2) The Eager Christian who ‘shares’ and uses the Bible too much
• Provide them with the ‘Considerations for Christians’ handout (in private).
• Ask them to explain their answers: “That’s a great answer for a Christian, but how would you respond to someone who doesn’t believe the Bible?”
• Clarify texts and terminology used (e.g. Bible, Scripture & Word of God are all the same book).
• Express the fears/reactions group members may be experiencing.
• Talk to them privately after the session (or by phone) and affirm their knowledge, explain the Alpha philosophy and ask them to help draw people out.
• Or ask if they would be interested in leading a Bible study instead (more advanced than Alpha).
3) The Quiet Member
• Talk to them at meal times and ask general interest questions such as, ‘What do you hope to get out of the course?’ ‘What sorts of questions do you have?’ ‘Are we meeting your expectations?’
• Make use of a comment or question they told you at supper and ask them if they would share it.
• Affirm them and their contributions.
• If they comment, ask them for more info to encourage them. Use easy, open-ended questions only.
4) The Quiet Group
• Be provocative, ask questions that will evoke emotion or strong opinion.
• Have an icebreaker every week.
• Don’t be afraid of silence; let them think about your question.
• Ask if your questions make sense.
• Avoid right / wrong questions or ‘threatening’ questions.
• Ask questions that allow or encourage ‘negative responses, e.g. ‘What do you find hardest about praying?’ ‘What is the thing you fear most about sharing your faith?’
5) The Chaotic Group (off the topic)
• Keep just one conversation going at once. The co-leader or helper can help keep the attention to the one speaking. (And ultimately everyone is aware who the group facilitator is).
• Address topics that are raised, but don’t stay off the topic too long.
• Suggest related reading material and/or websites that might be helpful.
• Talk to specific people after the Alpha session to make sure they feel they’ve been heard.
• Be aware of topics coming up later in the course.
• Have fun, don’t shut down every unrelated topic.
• Aim to find out the fear or need behind their questions.
6) The group or person who concentrates on personal problems
• Be interested, sympathise, listen, pray for them (at end?) but … after a while steer the conversation to the topic or toward others.
• Offer to meet with them and talk to them during the week, or suggest a visit from the Pastor.
• Direct them to counselling or a felt-needs group (if your church doesn’t offer one, do some research and find out if there is a local church that does provide a support group that might be helpful to them).

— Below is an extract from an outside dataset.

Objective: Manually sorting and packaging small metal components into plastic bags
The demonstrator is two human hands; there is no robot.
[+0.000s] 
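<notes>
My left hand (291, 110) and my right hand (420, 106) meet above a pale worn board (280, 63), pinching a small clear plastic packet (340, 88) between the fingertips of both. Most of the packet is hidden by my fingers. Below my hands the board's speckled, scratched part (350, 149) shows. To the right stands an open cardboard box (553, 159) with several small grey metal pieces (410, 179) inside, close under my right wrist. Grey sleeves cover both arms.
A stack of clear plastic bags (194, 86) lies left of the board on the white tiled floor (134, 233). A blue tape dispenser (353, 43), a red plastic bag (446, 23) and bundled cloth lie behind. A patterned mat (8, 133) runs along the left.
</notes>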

• Don’t sit opposite them. (See #1)
• Ask them if you can share their personal issue with the Alpha Prayer Team (either anonymously or first name only). Let them know they are cared for.
7) The Group Project Person (person who becomes a group ‘project’)

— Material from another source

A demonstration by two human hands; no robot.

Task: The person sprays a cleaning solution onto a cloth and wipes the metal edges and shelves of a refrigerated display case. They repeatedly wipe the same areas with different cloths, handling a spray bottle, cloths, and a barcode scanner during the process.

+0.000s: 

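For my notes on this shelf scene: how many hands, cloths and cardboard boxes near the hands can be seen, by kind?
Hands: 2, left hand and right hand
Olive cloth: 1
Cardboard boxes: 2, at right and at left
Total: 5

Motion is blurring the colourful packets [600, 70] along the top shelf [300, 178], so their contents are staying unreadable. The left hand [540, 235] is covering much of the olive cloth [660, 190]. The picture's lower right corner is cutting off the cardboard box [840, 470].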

• Deflect attention from the person to their question / issue. Re-phrase the question if necessary.
• Find ways to affirm his/her contributions. Don’t let them always get ‘corrected’ or ‘straightened out’.
• Ask if others have felt this way too and how they worked through those issues.
• Allow for solutions but steer the conversation back to the topic and how others think and feel.
• Take the most enthusiastic Christians in the group aside and explain the Alpha philosophy of no-pressure.